Customer acknowledges and agrees that the use of telecommunications and data communications networks and the Internet may not be secure and that connection to and transmission of data and information over the Internet and such facilities provide the opportunity for unauthorized access to wallets, computer systems, networks and all data stored herein. Information and data transmitted through the Internet or stored on any equipment through which Internet information is transmitted may not remain confidential and Bitties does not make any representation or warranty regarding privacy, security, authenticity, and non-corruption or destruction of any such information. Bitties does not warrant that the Hosting Service or Customer's use will be uninterrupted, error-free, or secure. Bitties shall not be responsible for any adverse consequence or loss whatsoever to Customer's use of the Hosting Service or the Internet. Use of any information transmitted or obtained by Customer from Bitties is at Customer's own risk. Bitties is not responsible for the accuracy or quality of information obtained through its network, including as a result of failure of performance, error, omission, interruption, corruption, deletion, detect, delay in operation or transmission, computer virus, communication line failure, theft or destruction or unauthorized access to, alteration of, or use of information or facilities, or malfunctioning of websites. Bitties do not control the transmission, computer virus, communication line failure, theft or destruction or unauthorized access to, alteration of, or use of information or facilities, or malfunctioning of websites.
c.As Is and No Warranty.
Bitties MAKES NO WARRANTIES OR GUARANTEES RELATED TO THE AVAILABILITY OF HOSTING SERVICE OR THE OPERATING TEMPERATURE OF THE DATA CENTER. THE HOSTING SERVICE AND THE DATA CENTER PROVIDED BY Bitties IS PROVIDED "AS IS". Bitties DO NOT PROVIDE MECHANICAL COOLING OR BACKUP POWER AND THE DATA CENTER IS SUBJECT TO SWINGS IN LOCAL TEMPERATURE, WIND, HUMIDITY, ETC. Bitties MAKES NO WARRANTY WHATSOEVER, INCLUDING ANY (I) WARRANTY OF MERCHANTABILITY; (II) WARRANTY OF FITNESS FOR A PARTICULAR PURPOSE; (III) WARRANTY AGAINST INTERFERENCE; OR (IV) PRICE OR LIQUIDITY OF ANY DIGITAL ASSET. Bitties DO NOT WARRANT THAT (I) THE HOSTING SERVICE SHALL BE AVAILABLE 24/7 OR FREE FROM MINOR INTERRUPTIONS; (II) THE HOSTING SERVICE SHALL MEET CUSTOMER'S REQUIREMENTS OTHER THAN AS SET OUT IN WRITTEN AGREEMENT BETWEEN THE PARTIES; (C) THE HOSTING SERVICE SHALL PROVIDE ANY FUNCTION NOT DESIGNATED IN WRITTEN AGREEMENT BETWEEN THE PARTIES.

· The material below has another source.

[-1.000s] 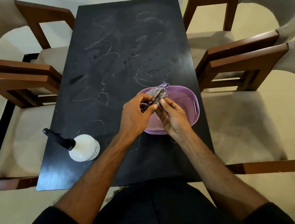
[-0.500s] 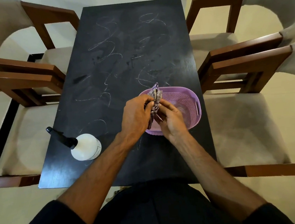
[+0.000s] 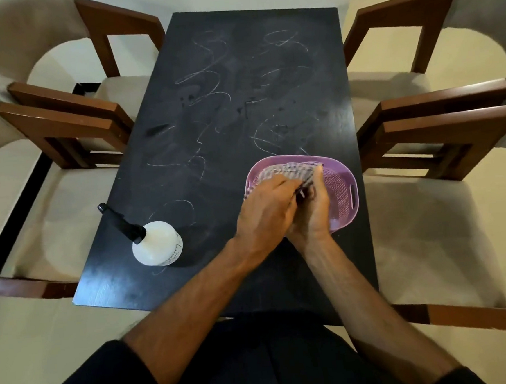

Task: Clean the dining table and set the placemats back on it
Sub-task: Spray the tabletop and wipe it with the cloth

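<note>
Black, and scrawled all over with pale chalky loops, the bench [image 3: 249,125] is plainly not clean yet, and I see no placemats anywhere on it or on the cushioned chairs [image 3: 423,217] round it. Starting at the left: a white spray bottle [image 3: 157,243] with a black trigger head stands near the bench's left edge, well apart from my hands. Moving right, my left hand [image 3: 267,213] lies knuckles up, fingers curled down over a checked cloth [image 3: 286,172]. Hard against it, my right hand [image 3: 315,208] is turned partly on edge, thumb and fingers pinching the same cloth from the other side. Both forearms run in from the near edge and meet above the near-left part of a purple slotted basket [image 3: 341,191], which sits on the right half of the bench; the cloth spreads from my grip across the basket's far-left rim.

I judge this the step of readying the cloth, before wiping begins. Next I need it bunched into one hand, probably the right, and the other freed for the bottle, then firm strokes across the marks.
</note>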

d.LIMITATION OF LIABILITY.
NOTWITHSTANDING ANYTHING TO THE CONTRARY IN THIS AGREEMENT, IN NO EVENT WILL EITHER PARTY BE LIABLE TO THE OTHER PARTY FOR (I) LOST PROFITS; (II) LOSS OF BUSINESS; (III) LOSS OF REVENUES; (IV) LOSS, INTERRUPTION OR USE OF DATA OR LOSS OF USE OF CUSTOMER HARDWARE; (V) ANY CONSEQUENTIAL OR INDIRECT DAMAGES; OR (VI) COST OF COVER, ANY INCIDENTAL, SPECIAL, RELIANCE, EXEMPLARY OR PUNITIVE DAMAGES (IF APPLICABLE), EVEN IF ADVISED OF THE POSSIBILITY OF SUCH DAMAGES, EXCEPT TO THE EXTENT THAT ANY SUCH LOSS OR DAMAGES ARISES OUT OF SUCH PARTY'S GROSS NEGLIGENCE, BAD FAITH OR WILLFUL MISCONDUCT. THE LIMITATIONS SET FORTH HEREUNDER WILL APPLY TO ALL CLAIMS AND CAUSES OF ACTION, REGARDLESS OF WHETHER IN CONTRACT, TORT, STRICT LIABILITY OR OTHER THEORY.
e.Indemnification.
Customer agrees to indemnity, defend and hold harmless Bitties and its officers, managers, partners, members, agents, employees, affiliates, attorneys, heirs, successors and assigns from any and all claims, demands, actions, suits, proceedings and Losses arising from or in connection with (i) any legal, regulatory or governmental action against or including Customer; (ii) the maintenance or operation of Customer Hardware; (iii) any Loss by any of Customer, Customer's officers, managers, partners, members; and (iv) any breach or nonperformance by Customer of any provision or covenants hereunder.
10 CONFIDENTIALITY
a.General.
Each party acknowledges that it and its employees or agents may, in the course of performing its responsibilities under this Agreement, be exposed to or acquire information which is Confidential Information of the other party. Neither party may use nor copy any Confidential Information except to the limited extent necessary to perform its obligations under this Agreement and will not disclose any Confidential Information to any person or entity other than to its employees who have a need to know the Confidential Information or as otherwise expressly permitted by this Agreement. Each party shall use the same measures that it uses to protect its own most confidential and proprietary information to protect the Confidential Information, but in no event less than commercially reasonable measures.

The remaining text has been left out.